TASK TO CARRY OUT:
Write out every line of the material as it stands, apart from the pictures.

DATA PROVIDED:
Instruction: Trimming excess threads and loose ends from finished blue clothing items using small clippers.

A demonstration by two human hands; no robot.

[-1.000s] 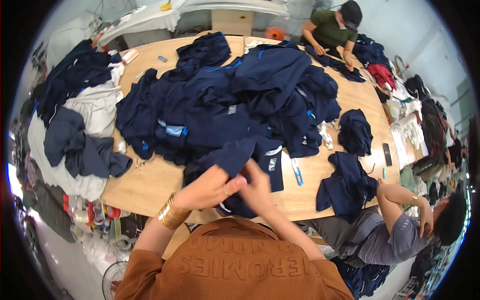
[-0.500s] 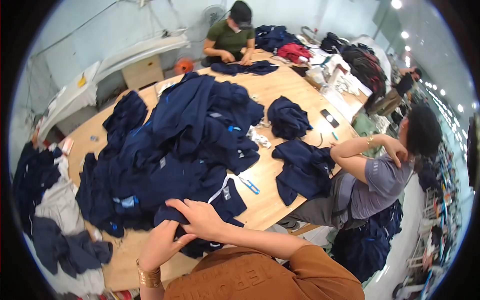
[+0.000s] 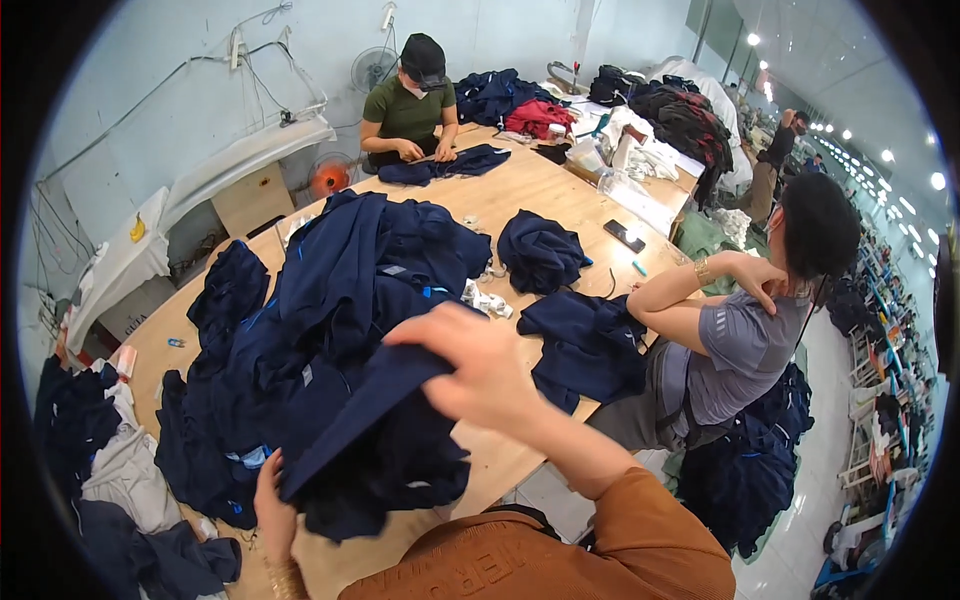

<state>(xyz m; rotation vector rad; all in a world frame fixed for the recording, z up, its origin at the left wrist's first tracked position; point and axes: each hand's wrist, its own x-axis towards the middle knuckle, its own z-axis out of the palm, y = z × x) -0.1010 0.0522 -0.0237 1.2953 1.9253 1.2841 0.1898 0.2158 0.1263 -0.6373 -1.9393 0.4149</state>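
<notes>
Both hands grip a navy garment [image 3: 370, 450] at lower centre: right hand [image 3: 480, 370] pinching, left hand [image 3: 272, 505] seemingly clutching underneath.

Navy blue fabric garment [image 3: 385, 450] in my hands, plain. Navy garment heap [image 3: 330, 300] with light-blue trim. Pale wooden plywood table [image 3: 540, 195]. My rust-orange sleeve [image 3: 650, 530]. Red garment bundle [image 3: 538, 117] at far end.
</notes>
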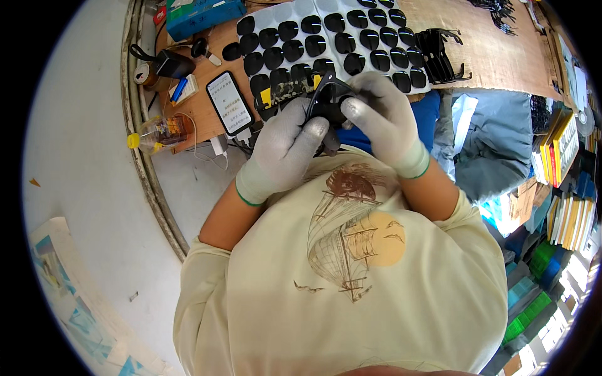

EXERCISE SOLUTION:
Instruction: Trimming excess threads and loose ends from finished blue clothing items using small clippers.

A demonstration by two human hands; no robot.

[-1.000s] 
[-0.500s] 
[+0.000s] 

<state>(xyz m; rotation vector rad; all in a world frame fixed for the recording, z up, its origin at the left wrist's first tracked position; point and axes: each hand's wrist, its own x-axis towards the middle knuckle, its own z-axis out of the palm, y = z × x) -0.1010 0.0522 -0.0237 1.2953 1.9253 1.2841 0.1898 0.2158 0.1263 -0.6373 -1.9393 0.4149</state>
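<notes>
Both hands grip a navy garment [image 3: 370, 450] at lower centre: right hand [image 3: 480, 370] pinching, left hand [image 3: 272, 505] seemingly clutching underneath.

Navy blue fabric garment [image 3: 385, 450] in my hands, plain. Navy garment heap [image 3: 330, 300] with light-blue trim. Pale wooden plywood table [image 3: 540, 195]. My rust-orange sleeve [image 3: 650, 530]. Red garment bundle [image 3: 538, 117] at far end.
</notes>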

The exercise is now done.